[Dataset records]
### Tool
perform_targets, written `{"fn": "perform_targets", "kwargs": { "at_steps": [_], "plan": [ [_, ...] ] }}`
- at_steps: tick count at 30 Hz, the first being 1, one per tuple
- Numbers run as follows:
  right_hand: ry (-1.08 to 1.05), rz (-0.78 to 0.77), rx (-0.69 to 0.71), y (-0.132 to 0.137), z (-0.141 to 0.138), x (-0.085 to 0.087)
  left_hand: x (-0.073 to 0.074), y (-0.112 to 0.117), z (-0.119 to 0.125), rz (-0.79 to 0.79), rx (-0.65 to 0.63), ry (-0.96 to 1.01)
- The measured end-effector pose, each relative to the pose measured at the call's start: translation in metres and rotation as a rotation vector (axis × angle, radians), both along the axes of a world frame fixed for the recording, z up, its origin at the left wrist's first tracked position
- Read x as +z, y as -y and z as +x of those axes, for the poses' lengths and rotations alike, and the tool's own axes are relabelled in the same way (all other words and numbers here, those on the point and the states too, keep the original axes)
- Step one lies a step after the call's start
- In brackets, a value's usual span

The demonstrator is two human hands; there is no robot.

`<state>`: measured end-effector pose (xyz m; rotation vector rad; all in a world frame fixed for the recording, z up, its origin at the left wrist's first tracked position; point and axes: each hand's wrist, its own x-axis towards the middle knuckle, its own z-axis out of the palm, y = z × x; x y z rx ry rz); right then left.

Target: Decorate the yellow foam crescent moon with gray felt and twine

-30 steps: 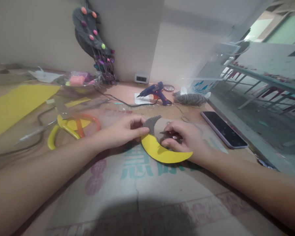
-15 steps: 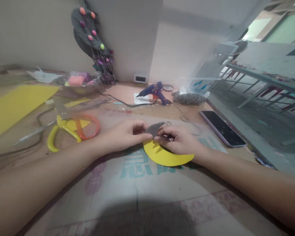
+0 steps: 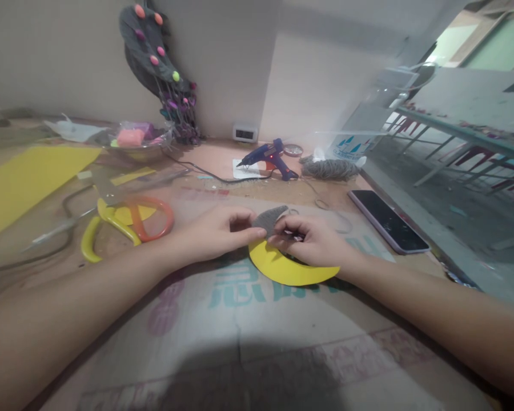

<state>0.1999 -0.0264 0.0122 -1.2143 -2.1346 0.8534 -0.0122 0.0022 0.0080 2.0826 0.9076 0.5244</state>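
A yellow paper crescent (image 3: 295, 268) is held between my hands, just above the cardboard. Grey yarn (image 3: 269, 220) is wrapped closely round its upper tip; the rest of the crescent is bare yellow. My left hand (image 3: 229, 228) pinches the crescent's left side, thumb pressed on top near the edge of the wrapping. On the inner curve, my right hand (image 3: 312, 237) is closed at the end of the wrapped part, its fingertips pinched on the yarn. Part of the crescent's inner edge is hidden behind my right fingers.
A blue glue gun (image 3: 268, 157) stands at the back beside a grey yarn skein (image 3: 332, 169). At the right edge lies a phone (image 3: 388, 221). Orange-and-yellow scissors (image 3: 154, 220) and a yellow sheet (image 3: 29, 177) are on the left. A decorated grey crescent (image 3: 143, 51) hangs on the wall.
The view has shifted slightly. Both hands keep nearly the same hold on the crescent, with only slight movement of the right fingers.
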Motion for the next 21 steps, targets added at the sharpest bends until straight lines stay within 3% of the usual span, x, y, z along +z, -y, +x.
{"fn": "perform_targets", "kwargs": {
  "at_steps": [14,21],
  "plan": [
    [-0.024,-0.021,0.037,-0.0024,0.0013,0.0015,0.0011,0.002,0.0,0.059,-0.022,0.0],
    [-0.055,-0.026,0.056,-0.0019,0.0013,0.0002,0.0031,0.008,0.0011,0.207,0.043,0.01]
  ]
}}
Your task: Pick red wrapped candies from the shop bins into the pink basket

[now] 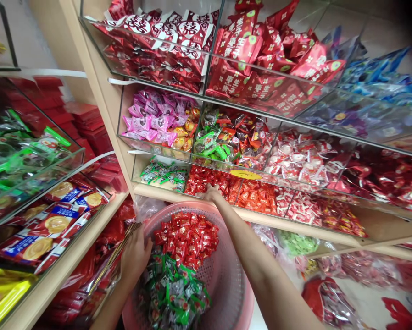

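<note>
My left hand (134, 256) grips the near-left rim of a round pink plastic basket (226, 275). The basket holds a heap of small red-wrapped candies (188, 238) and a pile of green-and-clear wrapped candies (173, 293). My right hand (211, 193) reaches forward over the basket into the lowest clear bin, fingers down among the red candies (206, 179) there. Its fingertips are buried in the sweets, so whether they hold any is hidden.
Clear acrylic bins (206, 82) on wooden shelves (295, 224) hold pink, green, red and white sweets. A side shelf on the left carries green packets (20, 151) and blue biscuit packs (54, 220). Bagged candy lies under the shelf at the right (330, 302).
</note>
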Available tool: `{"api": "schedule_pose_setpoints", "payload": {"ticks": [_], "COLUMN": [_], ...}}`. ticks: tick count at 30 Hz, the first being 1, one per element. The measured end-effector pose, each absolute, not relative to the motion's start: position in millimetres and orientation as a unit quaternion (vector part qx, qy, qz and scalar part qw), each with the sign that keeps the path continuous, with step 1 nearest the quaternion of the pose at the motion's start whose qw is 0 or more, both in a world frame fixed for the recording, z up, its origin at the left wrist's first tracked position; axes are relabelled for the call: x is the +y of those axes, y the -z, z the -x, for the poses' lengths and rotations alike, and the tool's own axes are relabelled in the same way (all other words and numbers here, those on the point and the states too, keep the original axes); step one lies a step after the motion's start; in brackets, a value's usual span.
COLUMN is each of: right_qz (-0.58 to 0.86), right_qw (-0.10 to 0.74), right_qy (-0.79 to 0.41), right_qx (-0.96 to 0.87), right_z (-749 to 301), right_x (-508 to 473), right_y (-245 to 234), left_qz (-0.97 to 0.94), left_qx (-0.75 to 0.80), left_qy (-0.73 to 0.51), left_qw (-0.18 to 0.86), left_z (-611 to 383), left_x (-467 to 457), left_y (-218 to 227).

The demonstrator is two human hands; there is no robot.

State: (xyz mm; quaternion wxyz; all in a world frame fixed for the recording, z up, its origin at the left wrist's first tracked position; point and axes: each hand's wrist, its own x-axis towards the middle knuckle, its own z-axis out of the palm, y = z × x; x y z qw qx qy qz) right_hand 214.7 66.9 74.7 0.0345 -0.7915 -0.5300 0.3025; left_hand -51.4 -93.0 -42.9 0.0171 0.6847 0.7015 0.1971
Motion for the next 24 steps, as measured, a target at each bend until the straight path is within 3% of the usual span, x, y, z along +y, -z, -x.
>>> {"api": "schedule_pose_setpoints", "payload": {"ticks": [12, 24], "right_qz": [0.776, 0.726], "right_qw": [0.043, 0.141], "right_qy": [-0.256, -0.318], "right_qx": [-0.575, -0.594], "right_z": [-223.8, -236.7], "right_x": [68.1, 78.1], "right_y": [-60.9, -39.3], "left_qz": [-0.68, -0.683], "left_qx": [0.705, 0.703], "left_qy": [-0.201, -0.197], "left_qw": [0.018, 0.006], "left_z": [50.5, 51.0], "left_x": [-92.3, -92.7], "left_y": [43.2, 43.4]}}
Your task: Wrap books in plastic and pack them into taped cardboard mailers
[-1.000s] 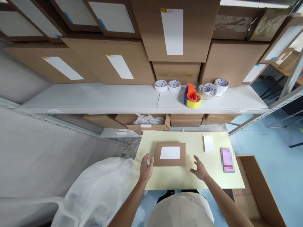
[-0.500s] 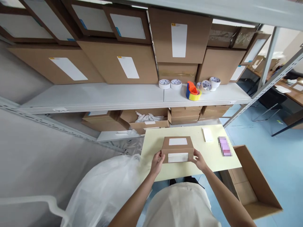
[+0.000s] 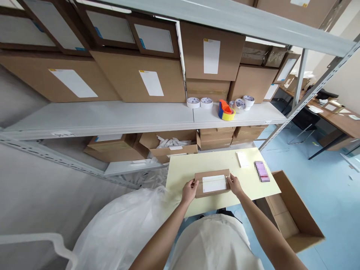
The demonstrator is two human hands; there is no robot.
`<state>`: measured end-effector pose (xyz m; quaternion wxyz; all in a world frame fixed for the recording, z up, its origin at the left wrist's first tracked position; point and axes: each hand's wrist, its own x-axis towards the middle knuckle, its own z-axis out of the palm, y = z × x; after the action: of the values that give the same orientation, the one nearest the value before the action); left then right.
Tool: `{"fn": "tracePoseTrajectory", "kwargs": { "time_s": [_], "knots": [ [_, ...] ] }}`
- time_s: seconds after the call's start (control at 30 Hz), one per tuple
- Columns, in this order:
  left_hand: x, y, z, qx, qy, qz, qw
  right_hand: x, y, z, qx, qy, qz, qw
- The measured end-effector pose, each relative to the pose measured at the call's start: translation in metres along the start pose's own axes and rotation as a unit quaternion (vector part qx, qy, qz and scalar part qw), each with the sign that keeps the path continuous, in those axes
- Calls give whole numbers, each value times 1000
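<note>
Between my two hands is a small brown cardboard box (image 3: pixel 199 190) over the pale yellow table (image 3: pixel 180 165). A white label (image 3: pixel 214 183) covers much of the side facing me. My left hand (image 3: pixel 190 190) grips the box's left end, thumb on the near side. At the right end, my right hand (image 3: pixel 234 183) holds it with the fingers around the edge. Whether the box's underside touches the table I cannot tell. A white pad of paper (image 3: pixel 242 159) and a blurred purple item (image 3: pixel 262 171) lie to the right on the table.
A shelf (image 3: pixel 126 116) behind the table bears large cartons (image 3: pixel 157 80), tape rolls (image 3: pixel 193 102) and an orange-and-blue tape dispenser (image 3: pixel 226 110). An open carton (image 3: pixel 303 210) stands on the floor at right. White plastic sheeting (image 3: pixel 120 228) bulges at the left.
The box has tilted in my hands, so its labelled face now turns up toward me. Both hands moved with it. The camera view has shifted slightly.
</note>
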<state>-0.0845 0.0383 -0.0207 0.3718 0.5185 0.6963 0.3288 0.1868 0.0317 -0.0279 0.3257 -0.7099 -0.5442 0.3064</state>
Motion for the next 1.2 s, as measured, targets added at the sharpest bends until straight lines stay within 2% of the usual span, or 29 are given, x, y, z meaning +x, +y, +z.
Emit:
{"fn": "tracePoseTrajectory", "kwargs": {
  "time_s": [0.13, 0.23, 0.33, 0.47, 0.7, 0.8, 0.93, 1.07, 1.2],
  "knots": [
    [6, 2, 4, 3, 14, 7, 1000, 2, -3, 6, -20, 46, -17, 999],
    [3, 1, 6, 1, 26, 15, 1000, -5, -6, 11, -32, 66, -103, 992],
    [-2, -1, 9, -4, 37, 24, 999, -11, -7, 13, -58, 48, -156, 985],
    [0, 1, 15, -13, 48, 33, 998, -8, -6, 10, -81, 34, -159, 983],
    [17, 14, 31, -20, 63, 36, 997, 11, -3, -7, -107, 0, -170, 980],
    [17, 16, 32, -11, 70, 34, 997, 18, -5, -14, -108, -29, -180, 977],
    [14, 22, 26, 24, 117, 61, 991, 20, -8, -19, -81, -62, -173, 980],
    [13, 46, 26, 87, 142, 97, 981, 24, -5, -28, -41, -77, -176, 981],
    [15, 93, 49, 119, 126, 131, 976, 46, 23, -48, -40, -76, -153, 985]
  ]
}}
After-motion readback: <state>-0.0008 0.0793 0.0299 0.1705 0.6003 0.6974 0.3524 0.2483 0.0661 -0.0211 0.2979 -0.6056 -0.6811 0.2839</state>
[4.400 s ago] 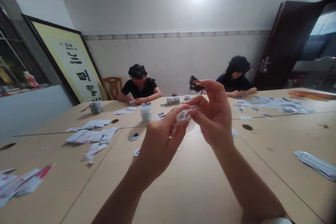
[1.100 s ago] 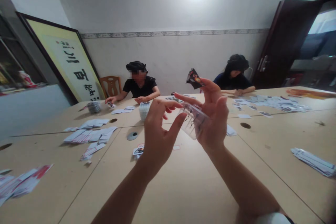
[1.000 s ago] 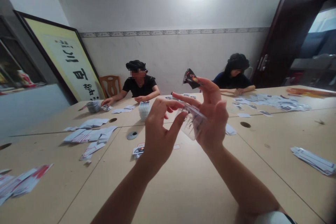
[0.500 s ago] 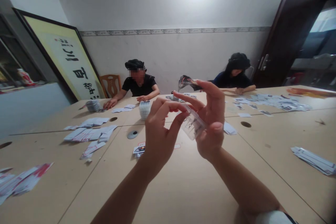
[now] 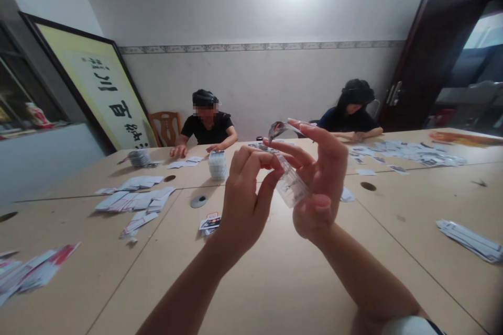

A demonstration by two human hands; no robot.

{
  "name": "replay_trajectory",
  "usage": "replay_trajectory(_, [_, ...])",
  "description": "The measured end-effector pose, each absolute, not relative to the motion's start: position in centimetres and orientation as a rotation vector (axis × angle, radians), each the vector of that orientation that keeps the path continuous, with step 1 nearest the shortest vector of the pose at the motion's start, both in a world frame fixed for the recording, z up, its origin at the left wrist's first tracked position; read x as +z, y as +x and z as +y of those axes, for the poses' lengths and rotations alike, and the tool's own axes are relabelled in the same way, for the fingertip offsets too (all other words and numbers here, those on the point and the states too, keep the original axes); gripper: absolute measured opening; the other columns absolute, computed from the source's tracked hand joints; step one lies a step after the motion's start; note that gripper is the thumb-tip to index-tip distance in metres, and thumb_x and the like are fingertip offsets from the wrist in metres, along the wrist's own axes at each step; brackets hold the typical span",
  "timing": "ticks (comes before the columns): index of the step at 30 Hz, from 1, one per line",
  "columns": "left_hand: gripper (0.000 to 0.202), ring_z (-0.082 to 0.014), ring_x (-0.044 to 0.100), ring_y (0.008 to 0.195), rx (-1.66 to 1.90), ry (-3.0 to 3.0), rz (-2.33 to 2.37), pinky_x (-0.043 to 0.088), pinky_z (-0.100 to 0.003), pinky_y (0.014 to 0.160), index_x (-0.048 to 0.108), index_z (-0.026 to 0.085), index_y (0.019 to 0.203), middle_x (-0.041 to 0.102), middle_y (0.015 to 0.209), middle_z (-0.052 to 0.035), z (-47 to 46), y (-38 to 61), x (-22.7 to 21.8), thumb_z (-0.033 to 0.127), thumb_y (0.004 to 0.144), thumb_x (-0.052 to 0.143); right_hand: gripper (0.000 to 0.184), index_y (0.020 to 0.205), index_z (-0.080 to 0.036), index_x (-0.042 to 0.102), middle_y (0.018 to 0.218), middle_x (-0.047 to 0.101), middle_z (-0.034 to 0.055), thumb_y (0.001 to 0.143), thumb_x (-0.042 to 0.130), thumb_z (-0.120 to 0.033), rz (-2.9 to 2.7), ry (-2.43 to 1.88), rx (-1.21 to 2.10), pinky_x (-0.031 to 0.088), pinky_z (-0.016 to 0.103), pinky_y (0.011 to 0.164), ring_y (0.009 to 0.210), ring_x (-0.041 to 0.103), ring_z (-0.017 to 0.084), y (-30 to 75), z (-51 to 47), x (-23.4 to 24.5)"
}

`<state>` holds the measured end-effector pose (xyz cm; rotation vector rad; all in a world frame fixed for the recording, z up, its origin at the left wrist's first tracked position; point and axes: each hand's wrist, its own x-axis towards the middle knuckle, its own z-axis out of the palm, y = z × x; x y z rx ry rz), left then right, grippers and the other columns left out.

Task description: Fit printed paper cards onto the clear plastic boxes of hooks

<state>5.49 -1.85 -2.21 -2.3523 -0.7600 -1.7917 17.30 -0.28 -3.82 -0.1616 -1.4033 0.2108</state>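
In front of me both hands hold a small clear plastic case [image 5: 291, 187], tilted, with faint dark marks showing through it. My left hand [image 5: 247, 196] pinches its upper left edge between thumb and bent fingers. My right hand [image 5: 324, 180] has the case's lower right side against its thumb base and palm. Between the index and middle fingers of that same hand is a curled, shiny, dark-printed piece [image 5: 277, 128], like a thin card or film. A few printed cards [image 5: 209, 224] lie on the table beyond my left wrist.
White paper slips [image 5: 133, 200] lie in piles at the left, another bundle [image 5: 469, 241] at the right. A stack of cards [image 5: 217, 165] stands mid-table. Two people sit opposite, a person in black [image 5: 208, 128] and another [image 5: 353, 115] near scattered cards [image 5: 420, 153].
My right hand has shifted slightly right, and the dark shiny piece has turned and curled between its fingers. My left hand moved slightly right. The person opposite left drew a hand inward.
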Motion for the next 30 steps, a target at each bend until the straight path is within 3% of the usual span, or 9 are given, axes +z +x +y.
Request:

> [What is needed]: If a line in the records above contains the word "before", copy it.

> [Answer space]:
`<state>`: measured end-effector pose (xyz m; quaternion wxyz; all in a world frame fixed for the recording, z up, its origin at the left wrist's first tracked position; point and axes: each hand's wrist, its own x-axis towards the middle knuckle, its own z-axis out of the palm, y = z × x; after the action: of the values that give the same orientation, the one nearest the value before the action); left then right.
  "timing": "ticks (comes before the columns): index of the step at 30 Hz, from 1, one per line",

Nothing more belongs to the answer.